以下の手続きを含む無細胞タンパク質生合成に用いる溶解物の使用であって、
ａ）無細胞タンパク質生合成収率を減少する必須翻訳産物ＲＦ１をコードする生命体のゲノム配列を適切な調整エレメント下に位置する外来ＤＮＡで置換し、この外来ＤＮＡが追加的にマーカー配列を含有する必須翻訳産物ＲＦ１をコードし、
ｂ）手続きａ）による形質転換生命体を培養し、
ｃ）手続きｂ）で得た培養物の生命体を溶解し、
ｄ）必須翻訳産物ＲＦ１を手続きｃ）で得た溶解物からマーカー配列に特異的な分離工程で分離する方法であって、
前記マーカー配列がストレプタグＩＩであり、前記生命体が大腸菌であることを特徴とする使用。

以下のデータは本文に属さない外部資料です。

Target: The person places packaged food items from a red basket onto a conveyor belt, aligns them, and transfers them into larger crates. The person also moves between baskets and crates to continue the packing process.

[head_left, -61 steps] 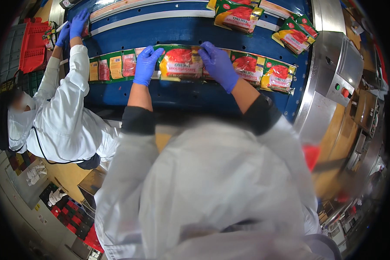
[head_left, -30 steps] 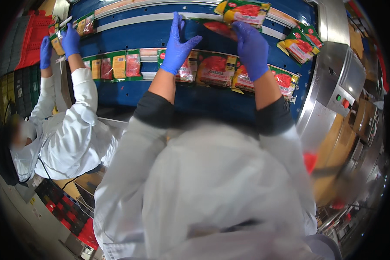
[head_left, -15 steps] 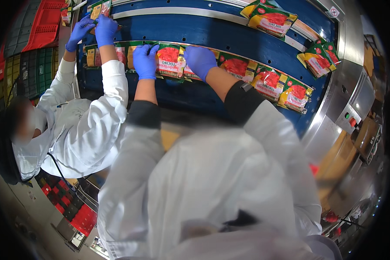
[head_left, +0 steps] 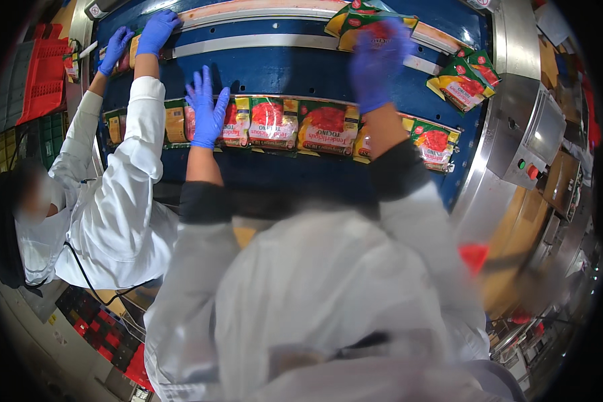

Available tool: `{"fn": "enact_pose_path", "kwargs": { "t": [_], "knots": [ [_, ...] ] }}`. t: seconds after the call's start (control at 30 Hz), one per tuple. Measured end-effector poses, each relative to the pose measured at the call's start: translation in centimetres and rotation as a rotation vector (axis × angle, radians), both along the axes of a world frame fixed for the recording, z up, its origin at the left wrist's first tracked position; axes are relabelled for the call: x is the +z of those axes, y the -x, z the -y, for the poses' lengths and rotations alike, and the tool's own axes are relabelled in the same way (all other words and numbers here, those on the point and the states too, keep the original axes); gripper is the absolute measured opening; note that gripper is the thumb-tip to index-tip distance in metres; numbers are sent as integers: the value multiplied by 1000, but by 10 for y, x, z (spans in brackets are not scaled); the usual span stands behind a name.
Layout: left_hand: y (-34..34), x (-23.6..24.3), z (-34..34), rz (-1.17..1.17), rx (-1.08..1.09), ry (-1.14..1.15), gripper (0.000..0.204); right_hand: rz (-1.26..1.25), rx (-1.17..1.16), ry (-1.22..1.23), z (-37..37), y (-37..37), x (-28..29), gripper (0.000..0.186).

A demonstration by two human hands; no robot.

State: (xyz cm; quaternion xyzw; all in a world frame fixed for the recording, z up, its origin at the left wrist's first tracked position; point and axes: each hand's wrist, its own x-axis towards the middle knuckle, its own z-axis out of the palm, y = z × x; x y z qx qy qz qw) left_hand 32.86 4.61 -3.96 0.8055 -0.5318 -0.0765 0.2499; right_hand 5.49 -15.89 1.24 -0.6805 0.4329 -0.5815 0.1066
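L hand (head_left: 208, 120), abt 11 o'clock, has its fingers spread wide w/ no pack held, right by the row of packs (head_left: 328, 124). The row goes from 10 to 2 o'clock on the blue belt (head_left: 268, 70). R hand (head_left: 380, 63), 1 o'clock, is a blur at the pile of packs (head_left: 348, 28); can't tell if its fingers grip one. 2 more packs (head_left: 459, 82) lie at 2 o'clock. Co-worker's hands (head_left: 157, 33), 10–11 o'clock.
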Motion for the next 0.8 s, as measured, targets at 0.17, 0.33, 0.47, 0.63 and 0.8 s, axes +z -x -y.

マーカー配列と染色体遺伝子を融合タンパク質として発現し且つ翻訳産物配列が生命体の必須翻訳産物活性に影響しない請求項１による使用。
分離手続きがアフィニティクロマトグラフィーか抗体アッセイである請求項１から２の一つによる使用。
溶解物が減少した必須翻訳産物活性を有する請求項１から３の一つによる方法で得られる無細胞タンパク質生合成用溶解物の使用。
アンバーサプレッサー転移ＲＮＡにより天然及び／又は非天然アミノ酸、特にビオチン−リジン、蛍光アミノ酸及び／又はフェニルアラニンがタンパク質に組み込まれる、請求項１の使用。